Phylum PyPI Registry

The Phylum PyPI registry is based on Python's Simple repository API.

Configuration

All configuration options will require a Phylum API key, since Phylum requires authentication. You can find out how to generate one in our API Keys documentation.

In the following examples, all API keys will be represented as <PHYLUM_API_KEY>, so make sure to replace them with your generated key.

Additionally, if the default policy is not sufficient, a group can be passed to evaluate all packages against the group's policy. To do this, just replace <PHYLUM_ORG> and <PHYLUM_GROUP> with the desired org and group name.
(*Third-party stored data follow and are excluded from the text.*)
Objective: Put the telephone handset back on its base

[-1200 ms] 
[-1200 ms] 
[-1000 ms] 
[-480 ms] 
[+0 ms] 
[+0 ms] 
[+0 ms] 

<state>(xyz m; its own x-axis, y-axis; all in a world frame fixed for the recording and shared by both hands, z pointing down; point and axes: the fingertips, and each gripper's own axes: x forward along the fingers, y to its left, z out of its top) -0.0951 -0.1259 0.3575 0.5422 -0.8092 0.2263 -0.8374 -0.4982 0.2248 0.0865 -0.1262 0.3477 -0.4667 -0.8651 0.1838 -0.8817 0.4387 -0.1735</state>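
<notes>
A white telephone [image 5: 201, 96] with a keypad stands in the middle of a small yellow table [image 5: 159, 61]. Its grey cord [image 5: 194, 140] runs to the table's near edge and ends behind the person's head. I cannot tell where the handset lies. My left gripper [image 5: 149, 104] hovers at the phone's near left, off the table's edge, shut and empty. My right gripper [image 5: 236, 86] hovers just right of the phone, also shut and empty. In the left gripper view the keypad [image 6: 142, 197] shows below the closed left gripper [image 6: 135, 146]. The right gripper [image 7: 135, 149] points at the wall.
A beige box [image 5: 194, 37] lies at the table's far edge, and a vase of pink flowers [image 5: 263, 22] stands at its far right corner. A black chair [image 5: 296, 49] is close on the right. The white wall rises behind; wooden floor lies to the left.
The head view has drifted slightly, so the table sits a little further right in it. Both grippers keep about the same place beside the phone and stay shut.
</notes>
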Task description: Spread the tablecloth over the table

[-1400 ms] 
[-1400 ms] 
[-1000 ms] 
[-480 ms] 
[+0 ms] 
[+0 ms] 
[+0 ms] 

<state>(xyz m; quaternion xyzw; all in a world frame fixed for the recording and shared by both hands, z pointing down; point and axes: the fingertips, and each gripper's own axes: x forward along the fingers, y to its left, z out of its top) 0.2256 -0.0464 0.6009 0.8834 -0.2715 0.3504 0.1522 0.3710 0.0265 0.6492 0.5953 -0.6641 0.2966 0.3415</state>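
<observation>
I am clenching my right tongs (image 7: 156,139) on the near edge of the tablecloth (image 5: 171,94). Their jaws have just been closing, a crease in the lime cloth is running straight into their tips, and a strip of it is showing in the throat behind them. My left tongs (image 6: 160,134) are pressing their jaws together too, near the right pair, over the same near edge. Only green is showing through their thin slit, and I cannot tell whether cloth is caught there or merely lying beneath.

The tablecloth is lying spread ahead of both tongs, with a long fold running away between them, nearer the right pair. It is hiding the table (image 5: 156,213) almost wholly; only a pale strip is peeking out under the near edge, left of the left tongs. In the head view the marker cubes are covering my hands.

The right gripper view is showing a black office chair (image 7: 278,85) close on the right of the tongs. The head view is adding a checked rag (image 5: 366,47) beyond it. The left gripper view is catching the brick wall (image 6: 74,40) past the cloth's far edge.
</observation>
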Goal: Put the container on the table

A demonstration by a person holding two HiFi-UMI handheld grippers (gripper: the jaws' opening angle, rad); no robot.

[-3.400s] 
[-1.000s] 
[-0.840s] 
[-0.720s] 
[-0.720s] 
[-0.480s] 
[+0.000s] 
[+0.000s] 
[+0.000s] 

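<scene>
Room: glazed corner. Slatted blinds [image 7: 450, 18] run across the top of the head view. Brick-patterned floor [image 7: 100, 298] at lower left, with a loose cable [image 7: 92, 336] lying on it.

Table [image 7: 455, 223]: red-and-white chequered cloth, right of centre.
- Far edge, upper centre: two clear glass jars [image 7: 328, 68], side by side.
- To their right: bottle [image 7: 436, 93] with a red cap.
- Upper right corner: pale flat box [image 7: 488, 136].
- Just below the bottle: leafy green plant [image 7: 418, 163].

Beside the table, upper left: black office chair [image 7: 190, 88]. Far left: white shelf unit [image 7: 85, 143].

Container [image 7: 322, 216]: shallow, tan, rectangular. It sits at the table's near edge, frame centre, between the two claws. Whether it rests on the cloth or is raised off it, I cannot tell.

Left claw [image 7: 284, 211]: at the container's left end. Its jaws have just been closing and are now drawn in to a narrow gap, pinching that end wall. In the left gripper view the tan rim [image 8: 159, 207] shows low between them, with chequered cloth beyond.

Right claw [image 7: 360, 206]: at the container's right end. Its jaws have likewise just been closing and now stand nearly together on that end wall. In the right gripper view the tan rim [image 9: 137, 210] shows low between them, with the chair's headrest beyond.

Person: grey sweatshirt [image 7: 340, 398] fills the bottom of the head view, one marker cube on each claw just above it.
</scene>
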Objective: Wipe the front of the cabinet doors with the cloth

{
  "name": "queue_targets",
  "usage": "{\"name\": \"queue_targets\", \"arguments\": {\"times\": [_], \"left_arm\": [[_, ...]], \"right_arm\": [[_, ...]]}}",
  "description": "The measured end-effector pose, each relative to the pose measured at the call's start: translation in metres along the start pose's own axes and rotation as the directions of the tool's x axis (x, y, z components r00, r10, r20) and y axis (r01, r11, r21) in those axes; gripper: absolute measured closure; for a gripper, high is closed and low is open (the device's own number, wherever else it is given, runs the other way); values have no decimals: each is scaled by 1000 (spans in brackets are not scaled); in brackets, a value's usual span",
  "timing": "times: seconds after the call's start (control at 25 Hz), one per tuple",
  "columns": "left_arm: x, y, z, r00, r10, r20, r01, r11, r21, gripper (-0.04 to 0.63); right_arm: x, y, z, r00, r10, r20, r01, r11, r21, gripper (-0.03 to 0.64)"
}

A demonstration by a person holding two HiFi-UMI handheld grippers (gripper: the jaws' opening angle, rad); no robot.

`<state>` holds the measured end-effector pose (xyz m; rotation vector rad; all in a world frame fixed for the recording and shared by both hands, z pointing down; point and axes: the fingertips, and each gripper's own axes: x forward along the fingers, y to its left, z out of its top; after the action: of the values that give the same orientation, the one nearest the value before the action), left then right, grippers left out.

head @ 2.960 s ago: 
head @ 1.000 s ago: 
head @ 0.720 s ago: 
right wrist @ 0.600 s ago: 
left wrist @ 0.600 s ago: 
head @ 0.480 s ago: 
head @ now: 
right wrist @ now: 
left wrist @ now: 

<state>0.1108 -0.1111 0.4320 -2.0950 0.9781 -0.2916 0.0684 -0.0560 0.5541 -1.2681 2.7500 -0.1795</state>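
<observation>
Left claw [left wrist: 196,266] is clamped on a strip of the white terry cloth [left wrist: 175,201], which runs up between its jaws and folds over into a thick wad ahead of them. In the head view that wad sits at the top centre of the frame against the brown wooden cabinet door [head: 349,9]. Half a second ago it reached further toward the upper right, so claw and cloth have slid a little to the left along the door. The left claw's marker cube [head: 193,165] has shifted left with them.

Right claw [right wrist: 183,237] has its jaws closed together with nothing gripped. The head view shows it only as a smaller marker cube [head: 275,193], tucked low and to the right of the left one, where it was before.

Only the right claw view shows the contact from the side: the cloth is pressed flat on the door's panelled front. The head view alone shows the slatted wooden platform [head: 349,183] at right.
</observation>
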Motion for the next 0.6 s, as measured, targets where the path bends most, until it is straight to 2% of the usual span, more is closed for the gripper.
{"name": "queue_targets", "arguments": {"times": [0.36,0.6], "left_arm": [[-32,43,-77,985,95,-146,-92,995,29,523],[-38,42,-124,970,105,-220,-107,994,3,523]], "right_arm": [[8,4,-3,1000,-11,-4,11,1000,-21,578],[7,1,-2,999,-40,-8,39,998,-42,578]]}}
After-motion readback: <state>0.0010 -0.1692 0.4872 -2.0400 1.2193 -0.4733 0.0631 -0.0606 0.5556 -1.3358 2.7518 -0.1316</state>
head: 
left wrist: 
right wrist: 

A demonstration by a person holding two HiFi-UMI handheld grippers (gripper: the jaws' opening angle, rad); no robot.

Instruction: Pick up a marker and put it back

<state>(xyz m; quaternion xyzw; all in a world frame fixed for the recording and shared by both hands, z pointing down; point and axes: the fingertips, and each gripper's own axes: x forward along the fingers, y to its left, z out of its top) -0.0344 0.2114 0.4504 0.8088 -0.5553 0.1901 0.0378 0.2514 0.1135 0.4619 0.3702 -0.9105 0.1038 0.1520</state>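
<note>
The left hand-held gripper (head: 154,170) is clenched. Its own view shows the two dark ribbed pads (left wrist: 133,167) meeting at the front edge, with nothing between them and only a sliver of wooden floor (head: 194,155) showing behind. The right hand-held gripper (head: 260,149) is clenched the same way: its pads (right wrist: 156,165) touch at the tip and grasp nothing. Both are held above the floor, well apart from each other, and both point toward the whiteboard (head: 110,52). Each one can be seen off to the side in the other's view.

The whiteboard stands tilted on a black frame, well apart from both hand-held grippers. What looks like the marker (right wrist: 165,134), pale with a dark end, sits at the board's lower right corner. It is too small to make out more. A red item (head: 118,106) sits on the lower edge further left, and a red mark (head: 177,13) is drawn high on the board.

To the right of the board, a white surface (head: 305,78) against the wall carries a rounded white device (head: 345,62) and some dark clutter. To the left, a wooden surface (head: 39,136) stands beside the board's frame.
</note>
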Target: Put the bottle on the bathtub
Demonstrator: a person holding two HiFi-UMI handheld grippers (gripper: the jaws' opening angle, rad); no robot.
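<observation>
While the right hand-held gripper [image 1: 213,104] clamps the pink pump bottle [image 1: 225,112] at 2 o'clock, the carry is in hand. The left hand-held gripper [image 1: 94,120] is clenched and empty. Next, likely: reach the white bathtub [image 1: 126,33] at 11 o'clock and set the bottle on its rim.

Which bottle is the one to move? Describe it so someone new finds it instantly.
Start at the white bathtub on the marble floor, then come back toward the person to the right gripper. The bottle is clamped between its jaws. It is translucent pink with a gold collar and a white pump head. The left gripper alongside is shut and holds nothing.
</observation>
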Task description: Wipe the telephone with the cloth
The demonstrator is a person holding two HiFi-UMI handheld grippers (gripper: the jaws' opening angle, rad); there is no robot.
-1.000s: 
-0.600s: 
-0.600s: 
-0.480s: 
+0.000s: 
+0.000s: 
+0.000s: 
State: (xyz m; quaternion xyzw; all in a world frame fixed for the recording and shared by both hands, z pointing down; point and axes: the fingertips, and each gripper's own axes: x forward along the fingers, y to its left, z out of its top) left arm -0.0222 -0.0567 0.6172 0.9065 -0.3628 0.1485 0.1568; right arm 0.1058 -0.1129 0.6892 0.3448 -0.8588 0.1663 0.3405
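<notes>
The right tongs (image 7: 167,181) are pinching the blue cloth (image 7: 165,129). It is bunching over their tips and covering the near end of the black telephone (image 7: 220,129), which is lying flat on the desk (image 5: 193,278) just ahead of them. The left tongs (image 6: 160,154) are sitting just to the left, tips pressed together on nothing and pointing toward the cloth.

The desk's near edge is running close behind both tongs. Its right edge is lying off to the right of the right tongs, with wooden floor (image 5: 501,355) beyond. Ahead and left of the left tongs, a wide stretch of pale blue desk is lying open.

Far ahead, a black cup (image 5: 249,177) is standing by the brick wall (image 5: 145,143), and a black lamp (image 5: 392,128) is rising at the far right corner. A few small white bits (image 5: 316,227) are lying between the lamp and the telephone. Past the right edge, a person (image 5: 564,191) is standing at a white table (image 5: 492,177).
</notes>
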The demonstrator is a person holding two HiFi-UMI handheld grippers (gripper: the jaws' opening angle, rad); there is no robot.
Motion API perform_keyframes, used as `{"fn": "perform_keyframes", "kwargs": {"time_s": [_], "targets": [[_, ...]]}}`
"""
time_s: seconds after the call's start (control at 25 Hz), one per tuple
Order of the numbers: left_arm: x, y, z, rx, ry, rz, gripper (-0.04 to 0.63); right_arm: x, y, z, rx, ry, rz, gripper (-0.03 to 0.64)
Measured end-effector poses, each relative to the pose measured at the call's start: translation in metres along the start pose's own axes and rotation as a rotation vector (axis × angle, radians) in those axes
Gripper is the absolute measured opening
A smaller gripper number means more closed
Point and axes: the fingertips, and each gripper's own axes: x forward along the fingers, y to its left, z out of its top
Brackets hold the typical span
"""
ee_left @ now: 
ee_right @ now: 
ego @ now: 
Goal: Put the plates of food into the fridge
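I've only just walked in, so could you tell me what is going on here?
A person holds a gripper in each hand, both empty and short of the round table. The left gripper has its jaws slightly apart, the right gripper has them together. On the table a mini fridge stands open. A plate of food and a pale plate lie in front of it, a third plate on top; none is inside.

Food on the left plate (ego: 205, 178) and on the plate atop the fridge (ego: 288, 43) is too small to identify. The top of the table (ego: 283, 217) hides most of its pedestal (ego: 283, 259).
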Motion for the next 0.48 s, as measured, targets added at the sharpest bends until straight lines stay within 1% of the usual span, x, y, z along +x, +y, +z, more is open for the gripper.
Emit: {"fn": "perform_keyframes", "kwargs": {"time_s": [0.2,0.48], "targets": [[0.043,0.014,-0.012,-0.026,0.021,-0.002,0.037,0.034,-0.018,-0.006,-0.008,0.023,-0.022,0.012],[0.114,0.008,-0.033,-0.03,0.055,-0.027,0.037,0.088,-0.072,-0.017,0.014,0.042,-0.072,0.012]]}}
The supplied API key must have access to this group.

If Phylum's default policy is sufficient, you can omit the username from the authentication details.

pip

The easiest way to install a package using the Phylum PyPI registry is using pip's --index-url option:

pip install --index-url https://<PHYLUM_ORG>%2F<PHYLUM_GROUP>:<PHYLUM_API_KEY>@pypi.phylum.io/simple/ <requirement specifier>

To make this permanent for all pip invocations, you can add it to the pip configuration:

pip config set global.index-url https://<PHYLUM_ORG>%2F<PHYLUM_GROUP>:<PHYLUM_API_KEY>@pypi.phylum.io/simple/

⚠️ WARNING ⚠️

Do not accidentally save your token into your shell history.

A blocked package will show up in pip output as missing:

ERROR: Could not find a version that satisfies the requirement <malicious> (from versions: none)
ERROR: No matching distribution found for <malicious>

If a version range is accepted by the manifest, the package manager will automatically attempt to use a version that passes Phylum's policy.

poetry

With Poetry, the source URL can be configured per-project in the pyproject.toml file by using the following commands from within the project directory:

poetry source add phylum https://pypi.phylum.io/simple/
poetry config http-basic.phylum "<PHYLUM_ORG>%2F<PHYLUM_GROUP>" "<PHYLUM_API_KEY>"

⚠️ WARNING ⚠️

Do not accidentally save your token into your shell history.

A blocked package will show up in poetry output as missing:

Could not find a matching version of package <malicious>

If a version range is accepted by the manifest, the package manager will automatically attempt to use a version that passes Phylum's policy.